Researchers planning an experimental study have to decide among other things about the number of treatment variations, the number of subjects to recruit, the number of experimental periods, and whether to conduct a within or between-subjects design. All these decisions require a careful balancing between the chance of finding an existing effect, the precision with which this effect can be measured, and the available research budget. Statistical power computation using closed-form expressions are typically derived for simple statistical models and tests and tend to be valid under very specific conditions (e.g., large sample sizes and normally distributed errors).Footnote 1 Simulation methods, on the other hand, have the advantage to approximate the statistical power of experimental designs under relatively general assumptions about the distribution of model unobservables and experimental design configurations.

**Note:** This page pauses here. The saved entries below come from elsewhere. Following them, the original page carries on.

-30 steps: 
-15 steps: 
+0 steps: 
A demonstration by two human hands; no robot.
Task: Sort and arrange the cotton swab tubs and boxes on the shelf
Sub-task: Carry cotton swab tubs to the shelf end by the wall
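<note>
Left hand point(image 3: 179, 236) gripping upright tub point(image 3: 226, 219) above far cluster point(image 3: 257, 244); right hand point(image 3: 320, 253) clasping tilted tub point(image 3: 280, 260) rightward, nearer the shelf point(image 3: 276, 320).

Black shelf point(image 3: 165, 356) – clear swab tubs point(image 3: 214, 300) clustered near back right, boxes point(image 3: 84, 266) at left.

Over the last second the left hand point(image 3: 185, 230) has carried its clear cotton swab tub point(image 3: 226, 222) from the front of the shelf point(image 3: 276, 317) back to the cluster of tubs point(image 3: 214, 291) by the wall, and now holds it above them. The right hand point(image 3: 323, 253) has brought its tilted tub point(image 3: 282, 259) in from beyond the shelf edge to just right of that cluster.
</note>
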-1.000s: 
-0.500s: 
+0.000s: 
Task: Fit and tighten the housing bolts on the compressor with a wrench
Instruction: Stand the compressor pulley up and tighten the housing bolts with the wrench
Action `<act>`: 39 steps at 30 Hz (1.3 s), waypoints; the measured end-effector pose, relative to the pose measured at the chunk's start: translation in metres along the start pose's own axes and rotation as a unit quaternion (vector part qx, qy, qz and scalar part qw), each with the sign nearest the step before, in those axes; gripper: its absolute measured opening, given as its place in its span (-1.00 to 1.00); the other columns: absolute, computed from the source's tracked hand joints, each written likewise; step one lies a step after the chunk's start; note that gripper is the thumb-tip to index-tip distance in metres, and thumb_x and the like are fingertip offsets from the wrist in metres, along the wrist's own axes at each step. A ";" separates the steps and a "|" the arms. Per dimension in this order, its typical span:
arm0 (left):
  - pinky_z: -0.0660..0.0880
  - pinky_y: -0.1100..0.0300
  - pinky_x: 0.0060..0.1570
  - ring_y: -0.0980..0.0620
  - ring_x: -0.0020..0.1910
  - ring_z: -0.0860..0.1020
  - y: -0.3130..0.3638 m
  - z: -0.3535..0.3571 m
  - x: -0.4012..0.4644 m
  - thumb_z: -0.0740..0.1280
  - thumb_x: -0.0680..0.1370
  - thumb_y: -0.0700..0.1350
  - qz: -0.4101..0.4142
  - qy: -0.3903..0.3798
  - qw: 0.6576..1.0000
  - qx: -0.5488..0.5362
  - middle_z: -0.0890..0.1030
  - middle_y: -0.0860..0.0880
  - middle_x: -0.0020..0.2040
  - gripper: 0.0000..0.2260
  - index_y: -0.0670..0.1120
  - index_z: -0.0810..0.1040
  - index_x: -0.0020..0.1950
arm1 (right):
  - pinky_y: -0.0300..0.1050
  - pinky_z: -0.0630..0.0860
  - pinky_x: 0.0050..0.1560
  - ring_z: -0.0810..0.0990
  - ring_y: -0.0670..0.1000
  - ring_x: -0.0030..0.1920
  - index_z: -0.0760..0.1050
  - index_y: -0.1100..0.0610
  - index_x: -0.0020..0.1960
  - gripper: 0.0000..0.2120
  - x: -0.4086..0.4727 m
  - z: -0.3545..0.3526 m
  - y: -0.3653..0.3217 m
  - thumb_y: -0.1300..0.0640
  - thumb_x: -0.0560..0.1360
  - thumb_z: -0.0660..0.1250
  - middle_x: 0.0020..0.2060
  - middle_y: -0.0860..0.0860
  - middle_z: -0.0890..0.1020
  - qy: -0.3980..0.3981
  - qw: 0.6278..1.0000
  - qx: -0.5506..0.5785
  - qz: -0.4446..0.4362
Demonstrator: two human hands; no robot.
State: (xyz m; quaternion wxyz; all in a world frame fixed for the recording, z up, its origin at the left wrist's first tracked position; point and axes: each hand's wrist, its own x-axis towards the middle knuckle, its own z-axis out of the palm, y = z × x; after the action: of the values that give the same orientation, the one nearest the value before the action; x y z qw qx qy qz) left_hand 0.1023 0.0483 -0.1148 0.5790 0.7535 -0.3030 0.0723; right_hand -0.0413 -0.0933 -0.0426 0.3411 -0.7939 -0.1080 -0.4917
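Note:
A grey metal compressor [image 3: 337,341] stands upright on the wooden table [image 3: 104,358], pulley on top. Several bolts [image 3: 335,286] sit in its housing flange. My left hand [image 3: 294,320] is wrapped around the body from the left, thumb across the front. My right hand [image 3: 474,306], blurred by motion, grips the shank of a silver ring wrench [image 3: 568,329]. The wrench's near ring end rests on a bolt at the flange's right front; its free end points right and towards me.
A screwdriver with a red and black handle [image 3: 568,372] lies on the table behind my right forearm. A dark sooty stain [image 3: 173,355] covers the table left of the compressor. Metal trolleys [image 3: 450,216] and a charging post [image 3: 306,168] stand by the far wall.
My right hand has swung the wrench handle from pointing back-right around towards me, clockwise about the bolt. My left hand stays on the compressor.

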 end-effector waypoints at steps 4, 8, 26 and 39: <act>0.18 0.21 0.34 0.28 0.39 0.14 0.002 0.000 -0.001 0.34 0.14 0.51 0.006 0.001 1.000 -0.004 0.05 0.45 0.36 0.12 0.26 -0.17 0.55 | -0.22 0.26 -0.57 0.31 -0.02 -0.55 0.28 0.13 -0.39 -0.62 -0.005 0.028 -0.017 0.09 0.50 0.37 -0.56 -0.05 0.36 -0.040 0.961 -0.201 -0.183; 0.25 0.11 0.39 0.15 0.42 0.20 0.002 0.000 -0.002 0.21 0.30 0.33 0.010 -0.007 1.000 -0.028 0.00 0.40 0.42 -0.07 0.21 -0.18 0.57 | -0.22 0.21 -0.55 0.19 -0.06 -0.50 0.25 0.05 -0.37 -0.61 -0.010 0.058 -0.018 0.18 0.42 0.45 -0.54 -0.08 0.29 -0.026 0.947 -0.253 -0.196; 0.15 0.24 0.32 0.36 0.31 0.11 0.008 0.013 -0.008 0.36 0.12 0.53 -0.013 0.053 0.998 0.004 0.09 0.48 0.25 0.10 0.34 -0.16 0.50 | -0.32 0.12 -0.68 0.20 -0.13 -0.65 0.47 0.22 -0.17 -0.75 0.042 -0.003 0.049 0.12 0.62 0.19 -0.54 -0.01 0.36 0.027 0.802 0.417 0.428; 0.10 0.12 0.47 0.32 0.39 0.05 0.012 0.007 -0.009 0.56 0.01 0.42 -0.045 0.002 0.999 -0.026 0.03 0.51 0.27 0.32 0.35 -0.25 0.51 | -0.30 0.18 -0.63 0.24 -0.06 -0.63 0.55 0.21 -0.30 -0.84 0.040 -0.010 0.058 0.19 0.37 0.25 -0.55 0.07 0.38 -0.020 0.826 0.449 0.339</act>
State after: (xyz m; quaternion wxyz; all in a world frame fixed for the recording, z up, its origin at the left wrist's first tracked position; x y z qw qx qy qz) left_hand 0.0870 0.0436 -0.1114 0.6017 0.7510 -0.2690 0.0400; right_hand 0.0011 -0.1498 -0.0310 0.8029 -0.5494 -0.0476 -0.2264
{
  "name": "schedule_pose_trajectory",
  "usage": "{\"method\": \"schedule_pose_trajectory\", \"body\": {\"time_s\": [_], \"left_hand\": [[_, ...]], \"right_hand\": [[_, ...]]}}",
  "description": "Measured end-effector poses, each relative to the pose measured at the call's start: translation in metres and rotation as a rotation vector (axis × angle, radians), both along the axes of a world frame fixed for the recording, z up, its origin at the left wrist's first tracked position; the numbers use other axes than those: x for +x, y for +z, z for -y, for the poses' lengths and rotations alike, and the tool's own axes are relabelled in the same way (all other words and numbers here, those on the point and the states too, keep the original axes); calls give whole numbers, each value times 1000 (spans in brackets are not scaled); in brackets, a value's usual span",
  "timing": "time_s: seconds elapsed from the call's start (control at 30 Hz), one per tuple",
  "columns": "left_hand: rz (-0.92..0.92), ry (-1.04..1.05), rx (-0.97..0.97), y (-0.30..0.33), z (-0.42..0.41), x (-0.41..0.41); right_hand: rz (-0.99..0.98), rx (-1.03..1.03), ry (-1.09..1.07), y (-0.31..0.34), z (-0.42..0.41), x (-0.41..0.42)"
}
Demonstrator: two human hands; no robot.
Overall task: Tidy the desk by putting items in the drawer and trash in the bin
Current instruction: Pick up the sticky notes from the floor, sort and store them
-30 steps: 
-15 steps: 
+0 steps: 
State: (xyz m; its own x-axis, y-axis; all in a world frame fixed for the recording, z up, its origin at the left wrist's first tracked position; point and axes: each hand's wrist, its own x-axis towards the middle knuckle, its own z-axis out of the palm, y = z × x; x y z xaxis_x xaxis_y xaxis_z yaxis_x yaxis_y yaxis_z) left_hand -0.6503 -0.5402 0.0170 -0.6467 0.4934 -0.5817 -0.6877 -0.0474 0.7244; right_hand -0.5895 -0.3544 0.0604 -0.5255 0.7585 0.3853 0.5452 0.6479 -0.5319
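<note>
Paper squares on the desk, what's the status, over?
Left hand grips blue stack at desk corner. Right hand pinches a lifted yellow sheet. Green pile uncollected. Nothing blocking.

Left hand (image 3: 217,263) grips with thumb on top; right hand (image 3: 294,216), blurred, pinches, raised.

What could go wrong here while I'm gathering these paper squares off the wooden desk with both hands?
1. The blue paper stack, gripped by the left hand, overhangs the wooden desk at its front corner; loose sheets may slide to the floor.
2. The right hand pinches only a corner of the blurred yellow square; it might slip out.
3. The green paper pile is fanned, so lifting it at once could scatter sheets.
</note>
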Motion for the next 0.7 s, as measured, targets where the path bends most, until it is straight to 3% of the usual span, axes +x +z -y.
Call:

In this paper, we illustrate how to simulate power of economic experiments and provide the powerBBK package which can be used to perform the simulations in STATA. Power can be simulated for various statistical tests (nonparametric and parametric), estimation methods (linear, binary, and censored regression models), treatment variables (binary or continuous), sample sizes, experimental periods, and other design features (within or between-subjects designs). The powerBBK package can be used to achieve different objectives. It can be used to maximize ex ante statistical power of a given design subject to a user-specified budget constraint, taking into account the treatment-specific costs. The package can alternatively be used to simulate the minimal necessary sample size to reach a user-specified level of statistical power. It can also be used to compute the statistical power of a particular design. In doing so, users have the option to predict the probability of detecting a user-specified treatment order effect in the context of within-subjects designs, and the probability of sign error—the probability of rejecting the null hypothesis in the wrong direction as well as the share of rejections pointing in the wrong direction. Finally, the package can be used to conduct ex post power analyses of published results to evaluate their credibility and to get (posterior) estimates of plausible effect sizes. In all cases, powerBBK requires that users enter a single command line specifying the desired options and parameters necessary to conduct the simulations.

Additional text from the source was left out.